Thursday, August 8, 2019

boop

Mentally and emotionally hungover from what I'd call a "rough day" yesterday. Listening to Silver Jews at work and feeling sad but glad to have something to be sad about that isn't my own fault.

I had an important meeting with a big gallerist at which I thought we'd set a date for a big solo show at her gallery. Turns out that is not what is going to happening. To avoid the long, boring, and honestly quite confusing version–because I sort of glazed over as this was all happening–she decided she wants to take things slower and feel out the relationship. "Maybe we do a group show," she said. This all made total sense, but it was weird because she had really come in guns ablazing. So I felt really embarrassed and naive, though she had given me every reason to believe that this show was going to happen. Maybe I misunderstood some part of the arrangement. I don't know.

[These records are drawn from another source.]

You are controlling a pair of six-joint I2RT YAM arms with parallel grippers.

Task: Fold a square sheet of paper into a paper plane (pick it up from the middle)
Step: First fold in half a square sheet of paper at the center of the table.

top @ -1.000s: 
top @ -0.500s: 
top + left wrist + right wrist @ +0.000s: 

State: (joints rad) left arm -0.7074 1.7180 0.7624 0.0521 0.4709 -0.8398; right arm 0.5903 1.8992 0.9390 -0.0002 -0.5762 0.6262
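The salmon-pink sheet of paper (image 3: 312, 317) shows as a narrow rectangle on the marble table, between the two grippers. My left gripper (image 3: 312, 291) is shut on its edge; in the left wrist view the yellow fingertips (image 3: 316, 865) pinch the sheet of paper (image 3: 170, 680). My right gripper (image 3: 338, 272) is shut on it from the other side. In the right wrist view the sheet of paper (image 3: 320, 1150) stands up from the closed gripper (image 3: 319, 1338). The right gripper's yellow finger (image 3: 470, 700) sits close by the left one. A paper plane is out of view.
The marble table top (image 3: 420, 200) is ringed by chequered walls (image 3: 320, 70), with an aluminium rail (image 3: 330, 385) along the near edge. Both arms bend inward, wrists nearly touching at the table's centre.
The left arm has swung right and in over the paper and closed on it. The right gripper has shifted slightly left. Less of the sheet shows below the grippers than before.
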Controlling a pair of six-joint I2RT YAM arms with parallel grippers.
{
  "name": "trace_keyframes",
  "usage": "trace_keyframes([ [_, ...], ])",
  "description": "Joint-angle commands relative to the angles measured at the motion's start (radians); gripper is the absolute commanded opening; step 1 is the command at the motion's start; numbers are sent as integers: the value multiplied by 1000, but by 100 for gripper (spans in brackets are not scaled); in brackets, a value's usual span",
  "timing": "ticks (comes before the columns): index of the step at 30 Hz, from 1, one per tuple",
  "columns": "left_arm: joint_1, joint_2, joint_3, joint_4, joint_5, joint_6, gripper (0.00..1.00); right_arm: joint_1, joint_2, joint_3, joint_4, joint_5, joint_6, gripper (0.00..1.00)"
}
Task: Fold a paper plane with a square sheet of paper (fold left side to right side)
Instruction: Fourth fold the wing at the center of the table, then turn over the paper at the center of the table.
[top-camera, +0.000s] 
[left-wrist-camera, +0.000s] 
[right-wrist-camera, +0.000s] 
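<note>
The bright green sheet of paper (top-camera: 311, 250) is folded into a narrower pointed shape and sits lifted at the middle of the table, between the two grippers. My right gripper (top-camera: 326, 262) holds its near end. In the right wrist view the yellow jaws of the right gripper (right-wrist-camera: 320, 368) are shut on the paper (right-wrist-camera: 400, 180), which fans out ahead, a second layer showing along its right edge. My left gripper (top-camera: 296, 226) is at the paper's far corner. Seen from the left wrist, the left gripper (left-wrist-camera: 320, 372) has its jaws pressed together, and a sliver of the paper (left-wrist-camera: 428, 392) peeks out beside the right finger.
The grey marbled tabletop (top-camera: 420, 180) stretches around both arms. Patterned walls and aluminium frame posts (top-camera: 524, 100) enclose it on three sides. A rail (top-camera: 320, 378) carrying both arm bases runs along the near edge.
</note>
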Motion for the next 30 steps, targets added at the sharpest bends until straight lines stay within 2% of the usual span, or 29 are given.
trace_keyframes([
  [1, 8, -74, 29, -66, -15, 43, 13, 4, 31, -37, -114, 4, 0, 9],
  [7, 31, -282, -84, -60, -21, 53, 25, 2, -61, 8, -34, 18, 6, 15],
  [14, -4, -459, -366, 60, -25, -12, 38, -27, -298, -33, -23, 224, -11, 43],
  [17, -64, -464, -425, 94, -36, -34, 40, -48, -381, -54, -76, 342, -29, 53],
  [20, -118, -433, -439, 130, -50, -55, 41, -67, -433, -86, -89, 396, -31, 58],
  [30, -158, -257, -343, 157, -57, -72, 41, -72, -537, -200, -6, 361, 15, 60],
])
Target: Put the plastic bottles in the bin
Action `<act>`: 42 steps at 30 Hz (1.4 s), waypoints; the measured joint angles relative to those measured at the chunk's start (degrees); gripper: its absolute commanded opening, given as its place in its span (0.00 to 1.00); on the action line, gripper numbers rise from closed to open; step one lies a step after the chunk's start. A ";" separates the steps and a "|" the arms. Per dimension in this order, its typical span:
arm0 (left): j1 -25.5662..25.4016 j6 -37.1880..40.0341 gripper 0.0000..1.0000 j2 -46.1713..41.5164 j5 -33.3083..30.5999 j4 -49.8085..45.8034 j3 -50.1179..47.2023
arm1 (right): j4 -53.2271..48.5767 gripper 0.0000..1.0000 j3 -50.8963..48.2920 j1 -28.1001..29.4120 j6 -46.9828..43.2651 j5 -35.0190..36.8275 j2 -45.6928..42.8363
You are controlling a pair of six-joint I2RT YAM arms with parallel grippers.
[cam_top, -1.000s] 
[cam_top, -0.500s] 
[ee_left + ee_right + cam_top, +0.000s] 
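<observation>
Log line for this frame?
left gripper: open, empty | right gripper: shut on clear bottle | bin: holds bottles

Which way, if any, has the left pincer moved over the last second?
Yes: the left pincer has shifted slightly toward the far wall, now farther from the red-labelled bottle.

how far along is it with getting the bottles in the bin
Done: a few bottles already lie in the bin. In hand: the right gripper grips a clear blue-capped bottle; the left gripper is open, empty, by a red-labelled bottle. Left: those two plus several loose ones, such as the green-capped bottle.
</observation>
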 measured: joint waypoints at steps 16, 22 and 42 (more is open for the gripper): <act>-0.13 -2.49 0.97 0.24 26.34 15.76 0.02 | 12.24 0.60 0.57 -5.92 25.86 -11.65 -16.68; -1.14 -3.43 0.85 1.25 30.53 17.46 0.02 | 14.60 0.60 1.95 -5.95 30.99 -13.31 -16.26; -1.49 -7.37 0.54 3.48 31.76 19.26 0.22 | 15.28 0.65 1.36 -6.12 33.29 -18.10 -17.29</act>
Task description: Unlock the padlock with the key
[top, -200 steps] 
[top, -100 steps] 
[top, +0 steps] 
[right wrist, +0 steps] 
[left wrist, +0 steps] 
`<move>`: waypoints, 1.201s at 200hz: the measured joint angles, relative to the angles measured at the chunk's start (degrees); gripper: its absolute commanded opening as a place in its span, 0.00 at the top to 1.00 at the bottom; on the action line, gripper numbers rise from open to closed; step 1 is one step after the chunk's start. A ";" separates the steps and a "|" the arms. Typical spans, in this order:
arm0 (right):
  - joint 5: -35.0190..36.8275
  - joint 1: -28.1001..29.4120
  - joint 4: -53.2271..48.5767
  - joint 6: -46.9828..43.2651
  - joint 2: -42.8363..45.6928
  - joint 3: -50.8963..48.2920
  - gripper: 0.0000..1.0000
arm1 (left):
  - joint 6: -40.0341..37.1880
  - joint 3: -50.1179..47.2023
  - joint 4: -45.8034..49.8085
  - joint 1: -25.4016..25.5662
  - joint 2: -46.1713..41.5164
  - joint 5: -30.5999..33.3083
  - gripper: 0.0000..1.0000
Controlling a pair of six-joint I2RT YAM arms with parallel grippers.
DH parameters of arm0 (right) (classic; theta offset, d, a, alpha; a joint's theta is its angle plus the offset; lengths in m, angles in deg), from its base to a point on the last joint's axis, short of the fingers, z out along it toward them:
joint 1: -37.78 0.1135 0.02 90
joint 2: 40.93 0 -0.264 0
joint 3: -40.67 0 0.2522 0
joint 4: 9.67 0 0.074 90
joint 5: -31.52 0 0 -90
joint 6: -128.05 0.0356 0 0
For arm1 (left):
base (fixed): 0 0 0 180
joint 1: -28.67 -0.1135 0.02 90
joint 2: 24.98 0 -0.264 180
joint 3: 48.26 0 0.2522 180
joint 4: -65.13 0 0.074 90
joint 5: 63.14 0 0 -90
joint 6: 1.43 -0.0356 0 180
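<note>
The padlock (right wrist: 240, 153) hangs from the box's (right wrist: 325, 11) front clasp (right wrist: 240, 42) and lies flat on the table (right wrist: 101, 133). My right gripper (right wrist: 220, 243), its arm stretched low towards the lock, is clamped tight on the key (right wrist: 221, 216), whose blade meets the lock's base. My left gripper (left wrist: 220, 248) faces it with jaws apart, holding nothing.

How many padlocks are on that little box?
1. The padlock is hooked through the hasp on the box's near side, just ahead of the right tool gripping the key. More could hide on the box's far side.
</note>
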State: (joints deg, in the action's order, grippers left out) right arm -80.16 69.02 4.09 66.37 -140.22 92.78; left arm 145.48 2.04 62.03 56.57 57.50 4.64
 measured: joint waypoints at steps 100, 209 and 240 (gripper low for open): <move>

Anyway, I was in an awful mood and it was worsened by some news from Hong Kong; this curator is giving me a hard time about some telecommunications regulation that prevents this one work of mine from being exhibited. I had suggested a way around this that seemed perfectly reasonable and actually like a more interesting framing to me, but she was being really annoying about it.

I have to find a way to get over this existential fear that my whole career will be snuffed out without any notice. This big gallery thing sent me into a tailspin of self-doubt. But it's like, some things I just can't be ready for and that should be okay.

When I was a kid my parents would chastise me for this tendency, wanting everything all at once. I wanted to be an expert on every topic. The best at every subject, sport, hobby, etc. This resulted in me being, not great at everything, but really good at the things I already naturally excelled at. Which I guess was a result of the dark underbelly of this tendency: a refusal to pursue anything I didn't have a natural proclivity for.  so I became an excellent writer, a better painter than most of my classmates, the history student with the most esoteric knowledge, the girl who knew the most about music (because I couldn't play it), and so on. This probably made me insufferable to be around.

So now, at 26, this usually ends up being an okay tendency because like anyone else I am good at the things that I am good at, and I've been able to have a career where I don't really have to  do the things I am bad at (math, middle-management organizational tasks, etc.). But I still want everything now. Which, in the first half of my 20s was a boon, but I think as I'm aging into being just another adult doing some stuff, it's becoming a bit of a liability sometimes. Because, for one, people don't actually like when you're younger than them and feel entitled to success even though you've done a few things to earn it. Two, in your late 20s–at least as an artist–I guess you're supposed to be strategic, take your time, and wait your turn. I don't know how true any of this actually is, but whatever.

Anyway, this is a really bratty post, but a blog is a place to be honest with oneself! I think!

D helped me feel better, and I spoke to L and she also helped. Then Natasha met me for coffee and talked some sense into me. We ended up talking about how ambitious our friends are and how that can skew perspectives. It's true, though. Many people would be pretty satisfied to be where I am at my age and likewise for most of our friends; we are all fairly accomplished. But, as she said, fortunately or unfortunately, we all want to rule the world.

Later, I said this to D and he jokingly sang that lyric, "everybody wants to rule the world." And I told him, no, a lot of people really don't and are very happy to fester in what we'd see as mediocrity.

As a side note, D had a very exciting day, start to finish. I told him, and I was being honest, that him having a good day was a net positive in my book, despite my shitty day.  I was a little surprised by how much I really felt this way; conceptually, it goes without question. But genuinely, emotionally, I felt happier because he was happy. Incredibly obvious emotion, but sometimes I feel like people just talk about some of these feelings and don't really feel them. Like this is a thing you're supposed to feel in a relationship; you're a good and empathetic person if you feel these feelings. I guess it's nice to know I'm not a psychopath.

Speaking of psychopathy, I was reading Cady Noland's "Metalanguage of Evil"–the big gallerist gave me this rare book that has writings by a bunch of women artists: Noland, Kara Walker, Adrian Piper, etc. Her descriptions of psychopathy remind me of someone and it's perhaps incredibly unfair to call anyone a psychopath, but I do sort of think this person could be one. But maybe I'm just searching for bonkers explanations for his cold disposition. Anyway, I also thought that the way she described psychopathy sounded a lot like how most people function in our ContEmporaRy MoMent.

I had dinner with Chris, which was nice. I don't think we'd hung out one on one in a long time. It blows my mind that we've been friends for four years now. He also helped talk me down and then later showed me these latex paintings he has been making. They were quite good. He said he wants to do a show of them with white roses all over the ground, sort of as a reference to the mafia. I thought this was a great idea.

Anyway, I am hoping this show stuff is secretly a good thing for me. At this point I just feel like a fool, and a little bit like "who am I kidding." I suppose I didn't like that this woman told me to my face that my future is uncertain. This, I do not like. I like certainty.